Okay, so never say never in medicine, but just like all the “who done it movies” no matter how much they try to make you believe it’s the butler, it’s never the butler.
Dermatitis/Eczema is listed as a diagnosis code in about 9 percent of all dermatology office visits, and allergic contact dermatitis accounts for about 20 percent of those visits. Regardless of your specialty, most practices will encounter patients with contact dermatitis. In some cases, the cause is easy to determine, for instance, a rash where EKG electrodes were placed or an eruption everywhere medication patches were located. However, any dermatologist will tell you the number one item patients tend to blame for any rash of unknown cause is laundry detergent. Now mind you most folks have already changed their detergent weeks before they see you and the outbreak remains, yet the soap still gets the blame. This experience is why I disagree with one of the famous quotes of Sir William Osler “Listen to your patient, he is telling you the diagnosis” he should have said, “Listen to your patient unless you are a dermatologist.”
Contact dermatitis generally falls into two classes – it is either irritant or allergenic. Irritant contact dermatitis is more common, but both conditions are difficult to differentiate by appearance. Even biopsies of the skin frequently cannot distinguish between the two disease states. An old mentor once told me “I can easily tell allergic contact dermatitis from irritant contact dermatitis just by looking and I only get it wrong half the time.”
Many times you can find irritant and allergic contact dermatitis colluding together especially in the case of hand eczema. Mild allergic sensitivity to a fragrance or preservative in a soap combined with repeated irritation from frequent hand washing, common to many professions, can result in a whopping dermatitis. Sorting out the causes can be a Sherlockian task.
Hundreds of chemicals can cause allergic contact dermatitis, which can be a bit of a nightmare in trying to determine the source. Complicating the diagnosis further, it usually takes multiple repeated exposures over time before someone becomes sensitized to an allergen. Personally, I am a perfect example of this phenomenon. For years I wore swimming goggles with neoprene rubber seals then one day I began breaking out with bilateral eyelid dermatitis. Switching goggles to a silicon seal solved the problem, but any change back to the neoprene seal resulted in me looking like Rocket raccoon from the Guardians of the Galaxy. It took over ten years of exposure for me to develop the sensitivity. One exception to long-term exposure causing sensitivity is poison ivy. With a single exposure to the urushiol resin, there is about an 80 percent conversion rate to allergic sensitivity. So nobody breaks out with the first exposure to poison ivy as an immune response has not developed, this is your one freebie, but after that watch out.

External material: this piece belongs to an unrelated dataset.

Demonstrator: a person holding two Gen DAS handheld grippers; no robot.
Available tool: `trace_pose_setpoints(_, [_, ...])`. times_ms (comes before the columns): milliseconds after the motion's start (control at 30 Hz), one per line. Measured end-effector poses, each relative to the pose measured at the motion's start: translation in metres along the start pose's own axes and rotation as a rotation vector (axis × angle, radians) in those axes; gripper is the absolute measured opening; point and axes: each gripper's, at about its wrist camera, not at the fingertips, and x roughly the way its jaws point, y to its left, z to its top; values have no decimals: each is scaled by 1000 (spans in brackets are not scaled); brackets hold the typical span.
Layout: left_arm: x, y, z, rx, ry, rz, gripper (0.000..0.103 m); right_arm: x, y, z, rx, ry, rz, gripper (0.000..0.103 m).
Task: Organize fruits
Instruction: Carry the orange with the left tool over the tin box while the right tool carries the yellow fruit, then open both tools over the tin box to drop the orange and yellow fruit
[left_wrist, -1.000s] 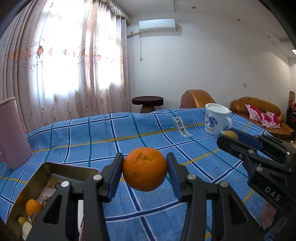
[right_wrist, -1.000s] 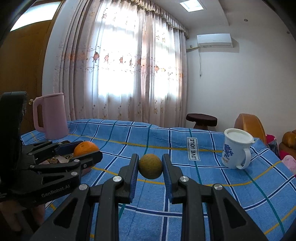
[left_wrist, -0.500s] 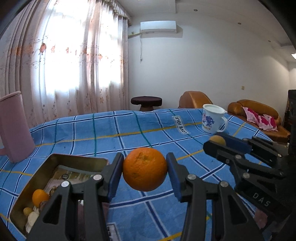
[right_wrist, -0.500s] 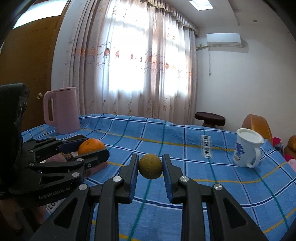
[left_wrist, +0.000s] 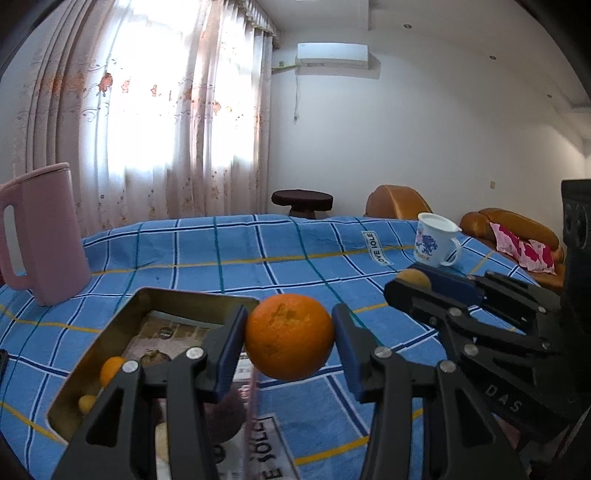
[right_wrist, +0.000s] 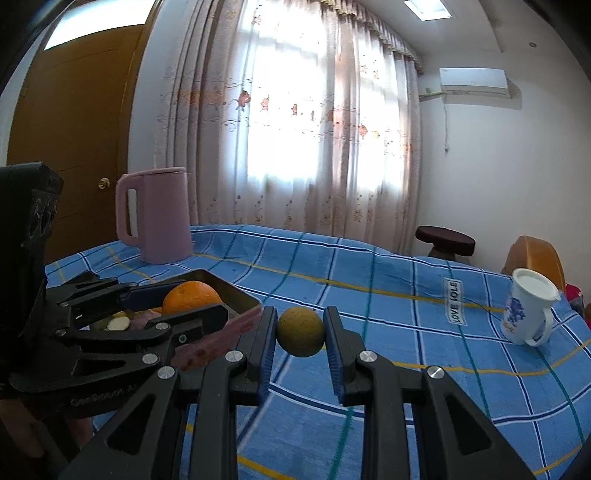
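Note:
My left gripper (left_wrist: 290, 338) is shut on an orange (left_wrist: 289, 336) and holds it above the near right corner of a metal tin (left_wrist: 110, 328). The tin holds small orange and yellow fruits (left_wrist: 110, 369). My right gripper (right_wrist: 301, 332) is shut on a yellow-brown round fruit (right_wrist: 301, 331), held above the blue checked cloth, right of the tin (right_wrist: 236, 295). In the right wrist view the left gripper (right_wrist: 184, 306) with its orange (right_wrist: 192, 297) is over the tin. In the left wrist view the right gripper (left_wrist: 413, 282) with its fruit (left_wrist: 413, 278) is at the right.
A pink kettle (left_wrist: 40, 232) stands behind the tin at the left; it also shows in the right wrist view (right_wrist: 153, 216). A white mug (left_wrist: 436, 240) with blue print stands at the far right (right_wrist: 528, 306). A stool and sofas are beyond the table.
Both grippers have moved left toward the tin with their fruits. The tin now lies closer and more under the left gripper.

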Motion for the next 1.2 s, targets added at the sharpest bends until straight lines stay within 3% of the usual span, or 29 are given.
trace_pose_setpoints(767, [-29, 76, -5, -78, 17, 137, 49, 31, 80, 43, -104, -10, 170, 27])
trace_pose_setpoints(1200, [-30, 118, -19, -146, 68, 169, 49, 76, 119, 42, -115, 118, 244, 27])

Fortunately, ninety-five percent of allergic contact dermatitis in the United States is limited to about 100 or so more common allergens. The remaining five percent includes thousands of chemicals, but a person is less likely to receive exposure to these compounds in the general population. So the trick is how does one sort out what chemical the patient has become allergic to. In 1884 Dr. Jadassohn applied some chemicals to blotting paper, which he then affixed to the skin. This produced a reaction similar to the eruption the patient was experiencing (the term allergy had not been created yet). Jadassohn’s experiment was the first patch test, and not much has changed in testing for allergic contact dermatitis the last 134 years. The good news is that you could have slipped on reading your medical journals for a few decades only to find out that your patch testing skills don’t need updating. The bad news is patch testing remains a tedious, labor-intensive process, which requires multiple days to determine a diagnosis.
Many physician’s offices can easily do patch testing now with premade patch test panels called T.R.U.E Test ®. This test contains 35 different allergens and is FDA approved for use in the United States. The only problem I have with this test is that the limited number of allergens can result in missing a significant percentage of positive reactions. Some dermatologists will do their testing using the allergens from the North American screen. This panel includes approximately 80 allergens; additionally, there are specialized panels such as shoe series, dental series, metal series, hairdresser series, etc. When positive reactions are noted, physicians who are members of the American Contact Dermatitis Society can access the Contact Allergen Management Program which can create personalized, safe product lists for patients once their allergens are identified.
Imagine a wealthy patient comes in with a pruritic recurrent eczematous on both arms that has been persistent since the beginning of summer. His biopsy shows a spongiotic dermatitis with a differential of chronic allergic contact dermatitis, chronic irritant dermatitis, or idiopathic eczema. My recommendation for you would be if you think it might be allergic contact dermatitis, patch test, and if you don’t think it’s allergic contact dermatitis, patch test. The patch test results show a 2+ positive reaction to Benzocaine, which is found in his anti-itch cream that he has been using the last three months. He is surprised because he was sure it was due to his butler changing the laundry detergent. He states but I have used this cream for years without problems. You respond in the words of the famous French detective Jacques Clouseau “Not anymore.”
By: Lucky Meisenheimer, MD and John Meisenheimer, VII
Contact dermatitis trivia: The most common allergen for contact dermatitis in the United States is Nickel. The most common iatrogenically associated allergen is neomycin.